$$\lim_{x\to 0} \frac{\ln(1+x)}x$$
The process I want to take to solving this is by using the definition of the limit, but I am getting confused. ( without l'hopitals rule)
$$\lim_{h \to 0} \frac{f(x+h) - f(x)}h$$
$$\lim_{h \to 0} \frac{\frac{\ln (1+x+h)}{x+h} - \frac{\ln(1+x)}x}h$$
$$\lim_{h \to 0} \frac{x\ln(1+x+h) - (x+h)\ln (1+x)}{hx(x+h))}$$
At this point I get confused because I know the answer is $1$, but I am not getting this answer through simplification of my formula.
Answer
You are talking about L'Hôpital's rule, so I assume you already know how to differentiate the logarithm.

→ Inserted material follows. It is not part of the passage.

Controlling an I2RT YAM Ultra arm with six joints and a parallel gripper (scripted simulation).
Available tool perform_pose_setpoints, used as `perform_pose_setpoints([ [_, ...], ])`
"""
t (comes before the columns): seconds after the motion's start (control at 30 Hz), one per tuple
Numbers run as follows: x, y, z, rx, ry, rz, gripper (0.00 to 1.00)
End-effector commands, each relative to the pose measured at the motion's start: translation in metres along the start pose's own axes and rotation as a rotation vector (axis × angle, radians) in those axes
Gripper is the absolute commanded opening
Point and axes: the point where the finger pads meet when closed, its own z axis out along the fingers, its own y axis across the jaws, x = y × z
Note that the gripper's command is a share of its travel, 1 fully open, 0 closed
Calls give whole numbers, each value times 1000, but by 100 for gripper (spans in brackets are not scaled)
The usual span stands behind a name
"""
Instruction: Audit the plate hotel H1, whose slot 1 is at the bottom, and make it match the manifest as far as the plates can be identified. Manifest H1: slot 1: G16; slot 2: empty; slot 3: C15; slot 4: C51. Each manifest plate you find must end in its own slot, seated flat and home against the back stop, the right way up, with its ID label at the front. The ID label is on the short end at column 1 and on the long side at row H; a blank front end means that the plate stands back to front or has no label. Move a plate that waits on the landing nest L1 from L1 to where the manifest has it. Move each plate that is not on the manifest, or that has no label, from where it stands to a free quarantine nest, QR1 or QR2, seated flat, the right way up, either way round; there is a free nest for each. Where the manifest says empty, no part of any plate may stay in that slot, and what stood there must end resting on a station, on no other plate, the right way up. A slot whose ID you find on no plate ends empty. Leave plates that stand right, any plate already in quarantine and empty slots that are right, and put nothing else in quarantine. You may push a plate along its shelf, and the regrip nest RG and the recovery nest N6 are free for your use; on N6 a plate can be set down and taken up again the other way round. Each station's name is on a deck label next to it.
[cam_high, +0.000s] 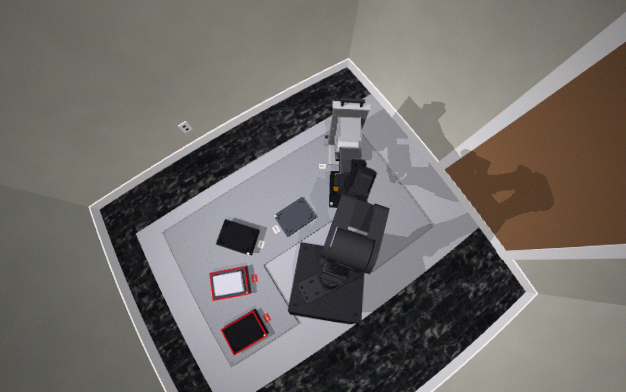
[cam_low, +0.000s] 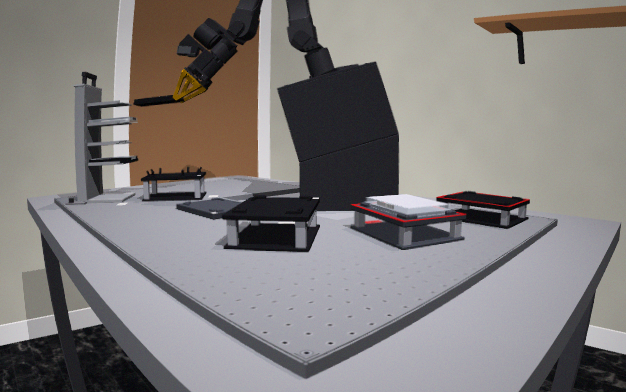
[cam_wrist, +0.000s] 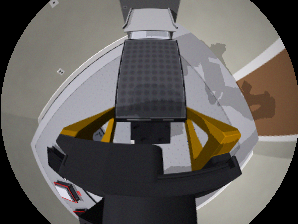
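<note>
The plate hotel (cam_low: 92, 147) stands at the far left of the deck; it also shows in the overhead view (cam_high: 347, 127) and the wrist view (cam_wrist: 149, 6). My gripper (cam_low: 187, 87) is shut on a dark plate (cam_low: 152, 100) and holds it level in the air, just in front of the top shelf (cam_low: 107, 104) and clear of it. In the wrist view the dark plate (cam_wrist: 148, 79) reaches from my fingers toward the hotel. A dark plate (cam_low: 114, 160) lies in the bottom slot. A pale plate seems to lie on the second shelf from the top (cam_low: 112, 120). No ID labels are readable.
A low nest with pins (cam_low: 172, 182) stands beside the hotel. A flat grey pad (cam_low: 207, 206) and a black nest (cam_low: 272, 220) are mid-deck. One red-rimmed nest holds a white plate (cam_low: 407, 207); the other red-rimmed nest (cam_low: 482, 202) is bare. The arm's base (cam_low: 345, 140) stands behind.
</note>
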Motion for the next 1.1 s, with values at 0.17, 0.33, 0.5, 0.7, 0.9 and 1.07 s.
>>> perform_pose_setpoints([
  [0.17, -1, 0, -7, -2, -33, -9, 86],
  [0.33, 2, 0, -9, -2, -33, -9, 86],
  [0.5, 8, 0, -12, -2, -33, -9, 86],
  [0.7, 15, -1, -15, -2, -32, -9, 86],
  [0.9, 20, -1, -18, -2, -32, -10, 86],
  [1.07, 23, -1, -17, -2, -32, -10, 86],
])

Now note, that
$$\frac{\log(x+1)}x = \frac{\log(x+1)-\log(1)}{(x+1)-1}$$
Thus
$$\lim_{x\to0}\frac{\log(x+1)}x = \lim_{x\to0}\frac{\log(x+1)-\log(1)}{(x+1)-1}=\left(\log(x)\right)^\prime_{x=1}=\left.\frac{1}x\right|_{x=1}=1$$
(This is not by using L'Hôpital's rule but only by using the definition of derivative and knowing the derivative of $\log(x)$)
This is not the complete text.